*** DATA FOR ANALYSIS Section Begins ***

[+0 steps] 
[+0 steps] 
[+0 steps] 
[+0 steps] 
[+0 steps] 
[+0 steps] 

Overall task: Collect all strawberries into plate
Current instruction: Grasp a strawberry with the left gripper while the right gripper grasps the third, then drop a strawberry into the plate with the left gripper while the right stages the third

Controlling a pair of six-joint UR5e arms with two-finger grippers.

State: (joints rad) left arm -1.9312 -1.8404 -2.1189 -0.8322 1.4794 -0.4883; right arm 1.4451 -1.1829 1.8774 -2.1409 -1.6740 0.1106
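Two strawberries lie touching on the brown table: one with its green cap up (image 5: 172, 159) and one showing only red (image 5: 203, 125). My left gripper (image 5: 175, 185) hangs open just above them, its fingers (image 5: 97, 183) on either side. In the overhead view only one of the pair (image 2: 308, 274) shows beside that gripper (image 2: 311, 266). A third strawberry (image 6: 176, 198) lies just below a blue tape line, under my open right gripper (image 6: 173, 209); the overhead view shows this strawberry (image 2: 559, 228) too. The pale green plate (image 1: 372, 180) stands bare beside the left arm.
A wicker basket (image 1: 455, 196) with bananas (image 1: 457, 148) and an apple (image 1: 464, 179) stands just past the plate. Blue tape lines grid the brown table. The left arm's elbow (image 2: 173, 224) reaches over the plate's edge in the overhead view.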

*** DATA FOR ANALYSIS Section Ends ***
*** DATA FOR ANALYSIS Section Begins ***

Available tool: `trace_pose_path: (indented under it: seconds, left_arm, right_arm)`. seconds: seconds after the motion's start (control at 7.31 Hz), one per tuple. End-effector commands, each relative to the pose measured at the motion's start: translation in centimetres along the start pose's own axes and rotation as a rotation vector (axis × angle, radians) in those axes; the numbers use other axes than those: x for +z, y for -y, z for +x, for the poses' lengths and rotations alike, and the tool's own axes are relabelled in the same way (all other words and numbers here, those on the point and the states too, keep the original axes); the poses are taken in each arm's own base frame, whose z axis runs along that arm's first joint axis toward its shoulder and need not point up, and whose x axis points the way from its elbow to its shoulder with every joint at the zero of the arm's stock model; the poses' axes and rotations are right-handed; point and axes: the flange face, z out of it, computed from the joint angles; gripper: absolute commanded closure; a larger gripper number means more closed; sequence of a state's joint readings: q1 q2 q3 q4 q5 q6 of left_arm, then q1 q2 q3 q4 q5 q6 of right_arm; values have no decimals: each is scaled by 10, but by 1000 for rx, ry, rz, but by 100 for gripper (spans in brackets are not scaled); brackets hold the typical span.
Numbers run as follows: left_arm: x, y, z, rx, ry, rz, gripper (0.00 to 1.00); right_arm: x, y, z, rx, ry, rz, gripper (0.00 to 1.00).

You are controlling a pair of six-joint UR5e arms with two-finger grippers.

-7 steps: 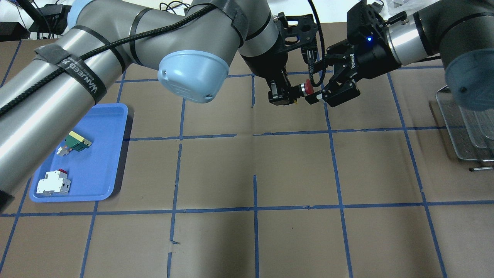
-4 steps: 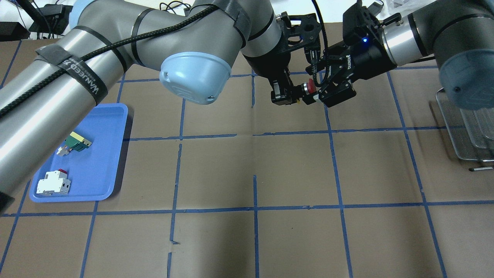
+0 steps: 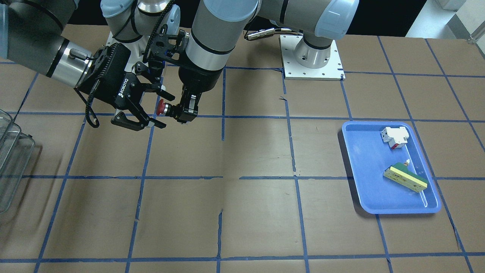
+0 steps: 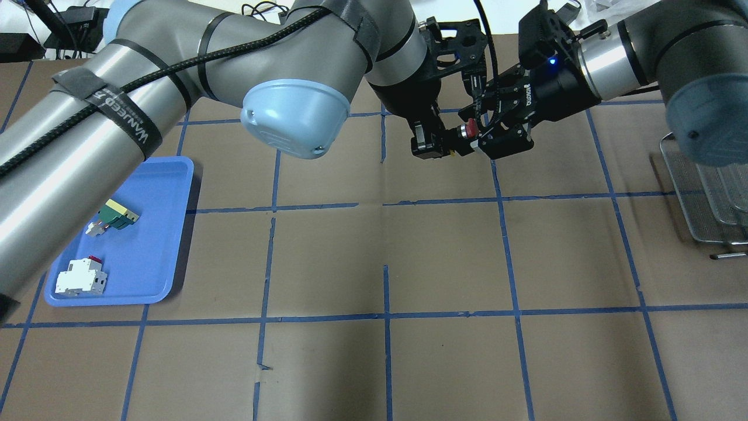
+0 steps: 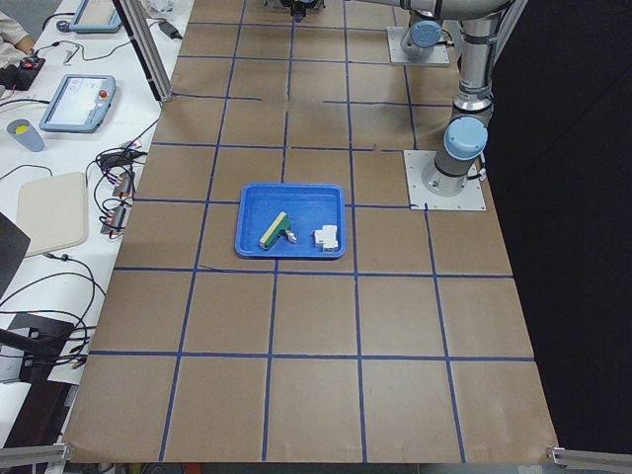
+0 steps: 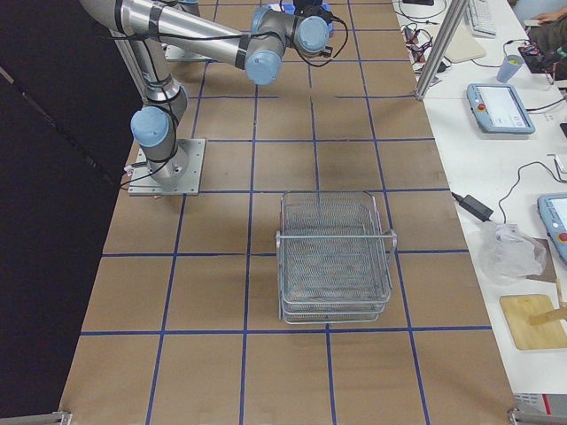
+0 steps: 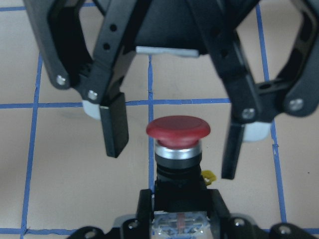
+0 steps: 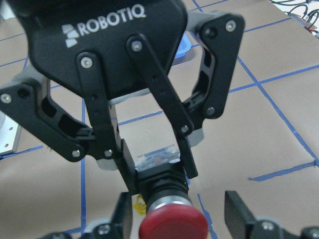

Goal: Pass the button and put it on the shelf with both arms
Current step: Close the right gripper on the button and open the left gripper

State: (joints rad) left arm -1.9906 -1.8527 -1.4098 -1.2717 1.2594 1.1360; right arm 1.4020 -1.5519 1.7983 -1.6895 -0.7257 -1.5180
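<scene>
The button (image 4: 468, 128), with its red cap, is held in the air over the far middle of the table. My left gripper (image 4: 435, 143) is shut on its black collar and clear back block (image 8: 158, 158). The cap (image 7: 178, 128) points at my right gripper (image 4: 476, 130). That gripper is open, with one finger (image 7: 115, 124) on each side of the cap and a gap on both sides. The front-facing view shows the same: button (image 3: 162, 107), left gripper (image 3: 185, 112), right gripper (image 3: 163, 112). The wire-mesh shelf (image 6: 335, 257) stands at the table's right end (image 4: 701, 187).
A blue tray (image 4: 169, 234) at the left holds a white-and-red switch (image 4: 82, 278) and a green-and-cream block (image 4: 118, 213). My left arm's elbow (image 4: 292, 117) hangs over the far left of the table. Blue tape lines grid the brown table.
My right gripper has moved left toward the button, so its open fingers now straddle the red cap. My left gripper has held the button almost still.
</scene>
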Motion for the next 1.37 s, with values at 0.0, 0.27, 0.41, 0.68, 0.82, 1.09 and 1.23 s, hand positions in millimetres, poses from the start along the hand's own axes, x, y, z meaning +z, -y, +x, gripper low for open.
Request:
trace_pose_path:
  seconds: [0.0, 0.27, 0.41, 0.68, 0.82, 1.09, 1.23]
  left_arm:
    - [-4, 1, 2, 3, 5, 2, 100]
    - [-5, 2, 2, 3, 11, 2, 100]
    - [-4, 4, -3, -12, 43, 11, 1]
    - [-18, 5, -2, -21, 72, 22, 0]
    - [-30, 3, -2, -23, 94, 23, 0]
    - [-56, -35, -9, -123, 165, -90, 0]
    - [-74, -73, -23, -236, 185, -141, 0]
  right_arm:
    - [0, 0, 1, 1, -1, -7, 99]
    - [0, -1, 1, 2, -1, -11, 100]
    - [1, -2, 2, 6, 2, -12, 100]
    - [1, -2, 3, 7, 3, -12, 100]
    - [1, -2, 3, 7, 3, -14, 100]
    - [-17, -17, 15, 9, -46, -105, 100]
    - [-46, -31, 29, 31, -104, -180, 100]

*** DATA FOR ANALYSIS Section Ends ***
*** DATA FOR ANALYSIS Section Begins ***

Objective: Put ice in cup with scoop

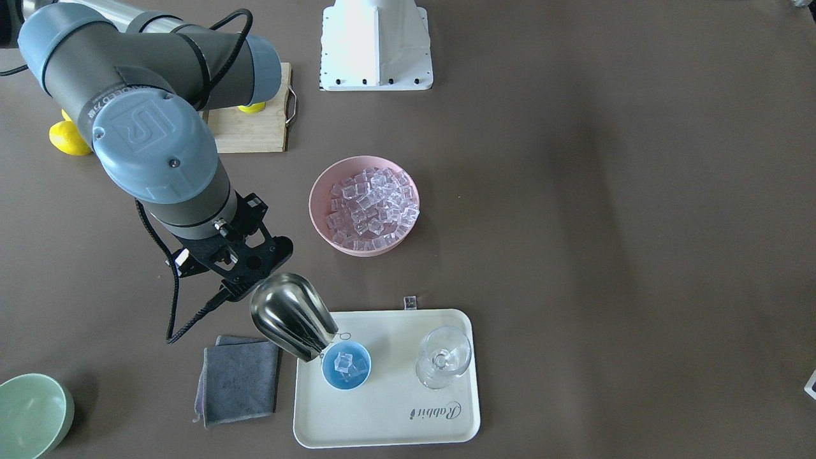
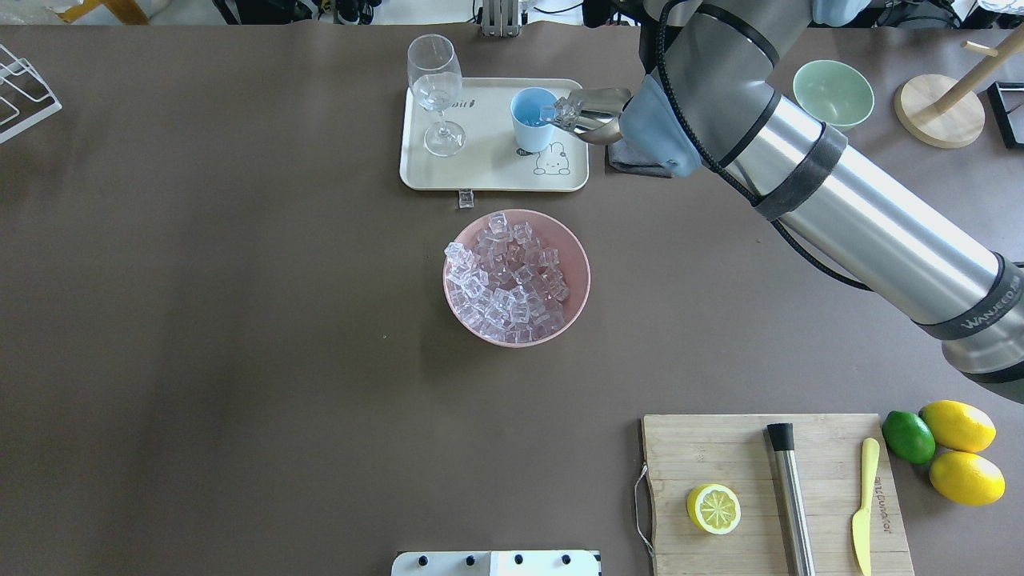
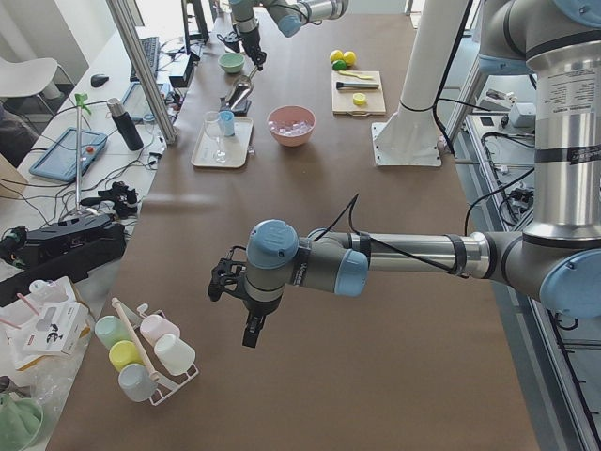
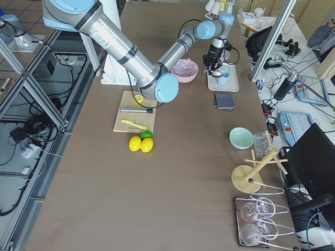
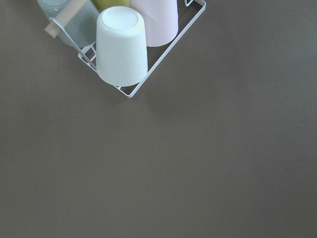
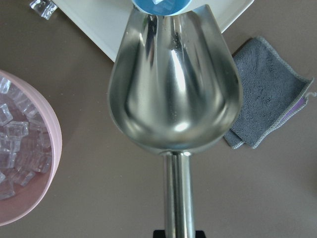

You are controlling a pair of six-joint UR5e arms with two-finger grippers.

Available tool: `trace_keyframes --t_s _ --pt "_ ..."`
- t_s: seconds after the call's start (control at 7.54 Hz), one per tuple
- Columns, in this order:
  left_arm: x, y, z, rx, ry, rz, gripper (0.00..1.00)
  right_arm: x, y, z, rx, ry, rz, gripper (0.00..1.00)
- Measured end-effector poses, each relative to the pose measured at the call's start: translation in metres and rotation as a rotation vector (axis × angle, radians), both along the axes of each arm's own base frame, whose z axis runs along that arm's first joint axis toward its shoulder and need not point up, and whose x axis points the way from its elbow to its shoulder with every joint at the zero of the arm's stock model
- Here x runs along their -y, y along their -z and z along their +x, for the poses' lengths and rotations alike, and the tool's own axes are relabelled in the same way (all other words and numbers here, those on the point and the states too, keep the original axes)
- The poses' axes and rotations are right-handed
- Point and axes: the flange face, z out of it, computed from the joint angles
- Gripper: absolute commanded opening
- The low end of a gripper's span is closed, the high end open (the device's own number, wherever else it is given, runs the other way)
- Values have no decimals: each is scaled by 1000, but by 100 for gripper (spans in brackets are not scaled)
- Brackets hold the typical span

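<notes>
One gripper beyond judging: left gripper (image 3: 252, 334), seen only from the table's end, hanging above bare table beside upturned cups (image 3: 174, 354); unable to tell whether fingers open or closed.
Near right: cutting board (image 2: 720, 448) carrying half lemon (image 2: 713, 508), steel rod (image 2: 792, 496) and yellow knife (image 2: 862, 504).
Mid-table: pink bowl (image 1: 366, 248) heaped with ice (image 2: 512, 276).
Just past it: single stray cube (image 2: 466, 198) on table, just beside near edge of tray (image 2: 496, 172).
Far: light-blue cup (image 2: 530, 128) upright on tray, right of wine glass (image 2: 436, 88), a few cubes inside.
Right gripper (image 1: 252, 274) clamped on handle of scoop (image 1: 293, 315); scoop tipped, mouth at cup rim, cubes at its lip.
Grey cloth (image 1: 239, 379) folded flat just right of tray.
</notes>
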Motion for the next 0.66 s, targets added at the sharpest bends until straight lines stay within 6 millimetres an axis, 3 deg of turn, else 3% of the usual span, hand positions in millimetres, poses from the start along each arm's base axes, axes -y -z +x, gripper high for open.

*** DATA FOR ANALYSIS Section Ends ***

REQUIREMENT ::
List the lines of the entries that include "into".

TASK SOLUTION ::
Overall task: Collect all strawberries into plate
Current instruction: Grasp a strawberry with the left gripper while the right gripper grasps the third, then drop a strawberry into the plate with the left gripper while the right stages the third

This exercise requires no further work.